Annie Graves se hacía cargo del rencor que todos ellos sentían. Algunos llevaban tantos años en la editorial que la sentían como de su propiedad. Que a uno lo sacaran de su puesto de siempre ya era degradante de por sí, pero que lo hiciera una advenediza de cuarenta y tres años, y encima inglesa, era intolerable. Sin embargo, la purga estaba prácticamente terminada; Annie y Farlow habían acabado convirtiéndose en expertos a la hora de fabricar liquidaciones con las que comprar el silencio de quienes dejaban la empresa. Ella pensaba que eso era lo que habían hecho con Fenimore Fiske, el insufrible viejales que escribía la crítica de cine en la revista y que ahora la ponía de vuelta y media en el
Post.
El muy rata. Pero mientras Annie esperaba que Farlow atendiera al teléfono, se consoló pensando que Fiske había cometido un gran error al calificar de farsa el aumento de sus cifras de tirada. No lo eran y, además, podía demostrarlo.

Farlow no sólo estaba levantado, también había leído el
Post.
Quedaron en encontrarse al cabo de dos horas en el despacho de ella. Iban a demandar a aquel cerdo hasta que recuperaran el último centavo que les había costado echarlo.

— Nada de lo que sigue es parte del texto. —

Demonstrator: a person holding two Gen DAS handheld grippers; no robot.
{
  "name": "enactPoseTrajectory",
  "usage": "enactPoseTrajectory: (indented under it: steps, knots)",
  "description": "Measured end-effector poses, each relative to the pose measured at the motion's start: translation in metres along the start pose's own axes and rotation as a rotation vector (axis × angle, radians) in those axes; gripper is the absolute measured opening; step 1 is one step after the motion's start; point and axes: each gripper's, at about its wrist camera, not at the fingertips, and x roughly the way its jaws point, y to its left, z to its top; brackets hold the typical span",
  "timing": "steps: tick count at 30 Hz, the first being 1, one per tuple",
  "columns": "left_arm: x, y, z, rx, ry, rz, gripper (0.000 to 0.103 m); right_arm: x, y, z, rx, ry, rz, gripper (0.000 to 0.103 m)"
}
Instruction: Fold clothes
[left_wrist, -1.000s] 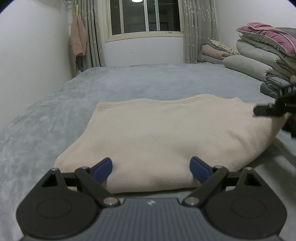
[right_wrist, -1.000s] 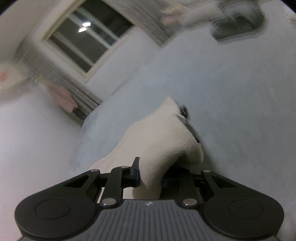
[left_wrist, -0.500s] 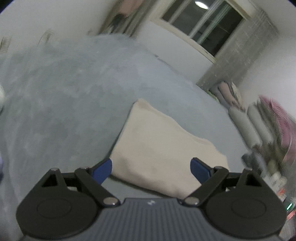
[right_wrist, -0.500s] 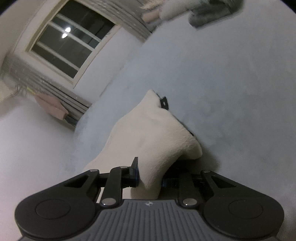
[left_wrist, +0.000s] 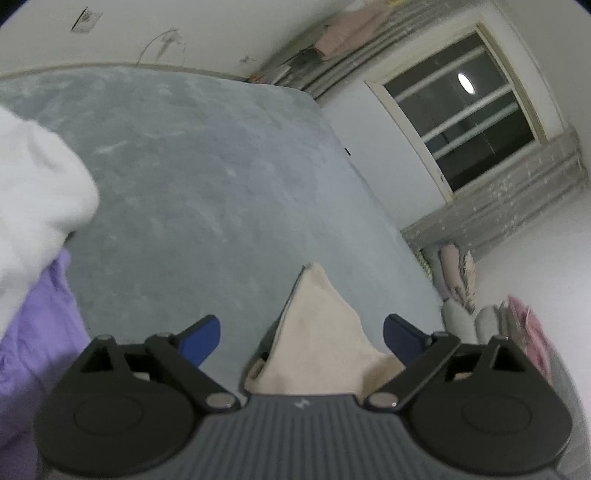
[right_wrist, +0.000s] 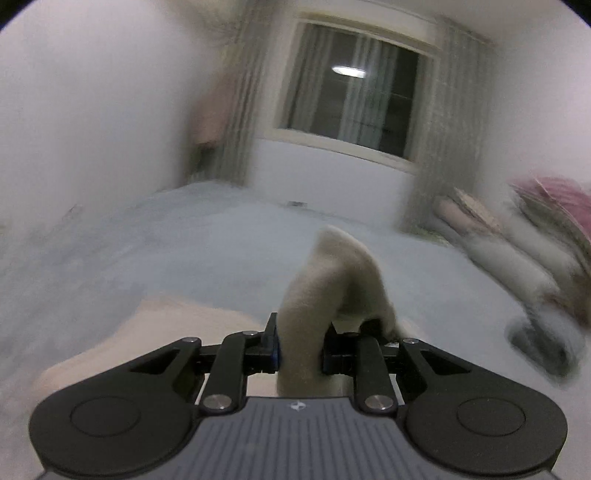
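Note:
A folded cream garment (left_wrist: 321, 343) lies on the grey bed cover (left_wrist: 207, 192); only its near corner shows between my left fingers. My left gripper (left_wrist: 301, 336) is open and empty, tilted, just above that corner. In the blurred right wrist view my right gripper (right_wrist: 300, 347) is shut on a fold of the cream garment (right_wrist: 314, 295), which stands up between the fingers; the rest of the garment (right_wrist: 155, 332) spreads low at the left.
A white garment (left_wrist: 33, 192) and a purple one (left_wrist: 33, 332) lie at the left edge. Stacked quilts and pillows (right_wrist: 535, 243) sit at the right by the curtain. A window (left_wrist: 465, 122) is in the far wall.
My left gripper has rolled and swung left, so the white and purple clothes came into view. My right gripper, still shut on the cream fold, has turned level toward the window.

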Motion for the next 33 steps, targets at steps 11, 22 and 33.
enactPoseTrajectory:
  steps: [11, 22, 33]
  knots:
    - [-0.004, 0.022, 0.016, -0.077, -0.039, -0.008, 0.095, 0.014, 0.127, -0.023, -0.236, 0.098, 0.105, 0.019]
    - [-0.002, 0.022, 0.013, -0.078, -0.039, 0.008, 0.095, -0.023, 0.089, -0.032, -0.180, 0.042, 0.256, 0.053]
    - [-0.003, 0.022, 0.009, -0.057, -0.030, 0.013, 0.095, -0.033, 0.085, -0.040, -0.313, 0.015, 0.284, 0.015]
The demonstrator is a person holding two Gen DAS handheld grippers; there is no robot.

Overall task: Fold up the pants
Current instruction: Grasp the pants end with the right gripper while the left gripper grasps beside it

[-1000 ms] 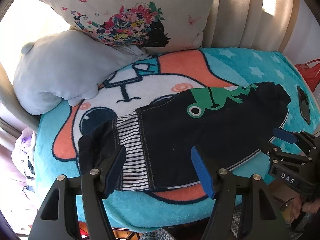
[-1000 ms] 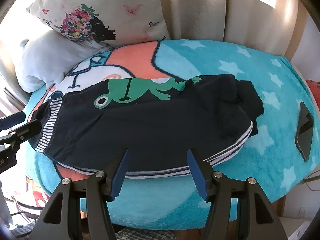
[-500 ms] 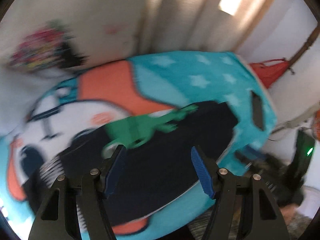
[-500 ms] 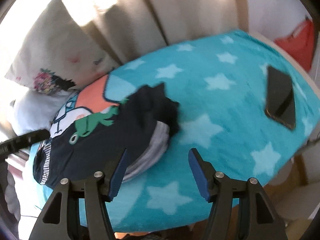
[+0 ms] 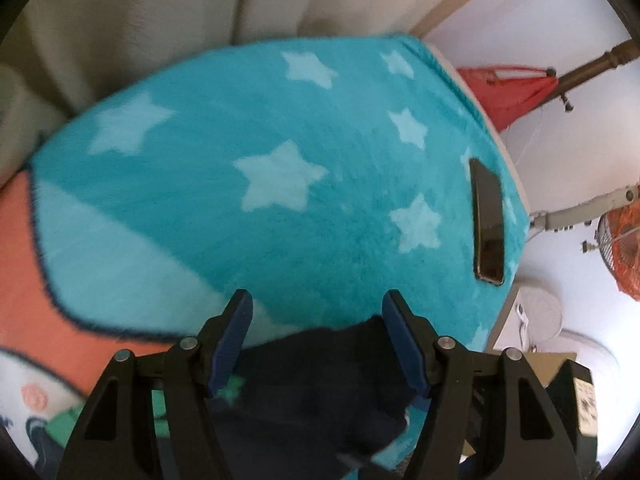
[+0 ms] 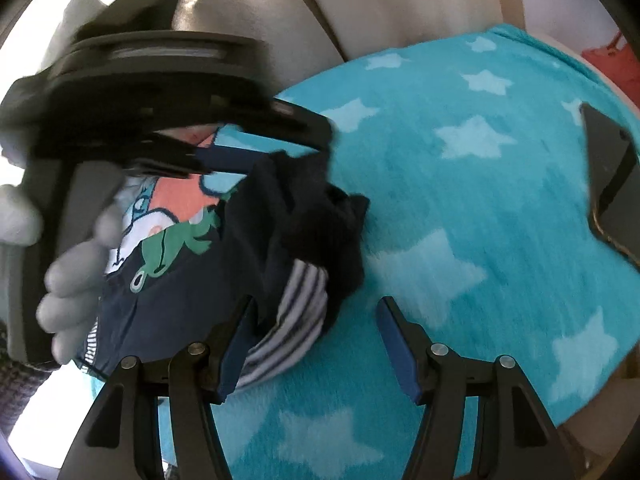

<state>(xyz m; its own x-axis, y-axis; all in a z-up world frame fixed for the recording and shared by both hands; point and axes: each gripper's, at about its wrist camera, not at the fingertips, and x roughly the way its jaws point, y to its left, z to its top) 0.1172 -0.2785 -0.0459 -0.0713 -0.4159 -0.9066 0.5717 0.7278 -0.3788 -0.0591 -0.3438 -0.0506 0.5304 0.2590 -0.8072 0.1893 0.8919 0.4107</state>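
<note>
Both jaws spread, pinching nothing. Pants (image 6: 192,288) cuff bunched between left gripper (image 5: 316,344) pads, stripes beside right gripper (image 6: 314,342); could snag one layer only, or blanket (image 6: 460,240) pile beneath.

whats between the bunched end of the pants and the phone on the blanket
Only bare star-print blanket lies between the pants and the phone, seen in the right wrist view.

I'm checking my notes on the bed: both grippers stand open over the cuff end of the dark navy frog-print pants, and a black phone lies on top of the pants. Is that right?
Not quite. The black phone lies on the turquoise star-patterned fleece blanket, well apart from the dark navy frog-print pants, as the right wrist view shows. The rest holds: the left gripper and right gripper stand open over the cuff end.
</note>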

Annie telefoneó a su marido a Chatham y le respondió su propia voz en el contestador automático. Dejó un mensaje diciéndole a Robert que ya era hora de levantarse, que tomaría el siguiente tren y que no fuese al supermercado antes de que ella llegase. Luego bajó en el ascensor y salió a reunirse con los demás atletas callejeros que correteaban sobre la nieve. Sólo que Annie no correteaba. Ella corría. Y aunque ni su velocidad ni su técnica permitían a simple vista apreciar la diferencia, para Annie era tan clara y vital como el frío aire matutino al que ahora se lanzaba con ardor.

La interestatal estaba bien, tal como Wayne Tanner había supuesto. Además, era sábado y no había mucha circulación, por lo que calculó que lo mejor sería seguir por la 87 hasta el cruce con la 90, cruzar el río Hudson y bajar hacia Chatham desde el norte. Había estudiado el mapa y se figuraba que aun no siendo la ruta más directa, sería peor ir por carreteras más estrechas que posiblemente todavía estuviesen cubiertas de nieve. Como no tenía cadenas, sólo esperaba que esa carretera de acceso de la que le habían hablado no fuera una pista de tierra o algo así.

Cuando llegó a los letreros que anunciaban la 90, ya se encontraba un poco mejor. El campo parecía una postal navideña y con Garth Brooks en el radiocasete y el sol dando de lleno en el potente morro del Kenworth, las cosas no le parecían tan terribles como la noche anterior. Qué caray, si al final se quedaba sin permiso de conducir, siempre podría trabajar como mecánico, que era para lo que había estudiado. Claro que no ganaría tanto dinero. Era un insulto lo poco que se pagaba a un tipo que había pasado varios años aprendiendo el oficio y había tenido que comprarse herramientas por valor de diez mil dólares. Pero últimamente se sentía un poco harto de estar tanto tiempo en la carretera. Tal vez sería bonito pasar más tiempo en casa con su mujer y los críos. Quién sabe. O al menos dedicar más horas a pescar.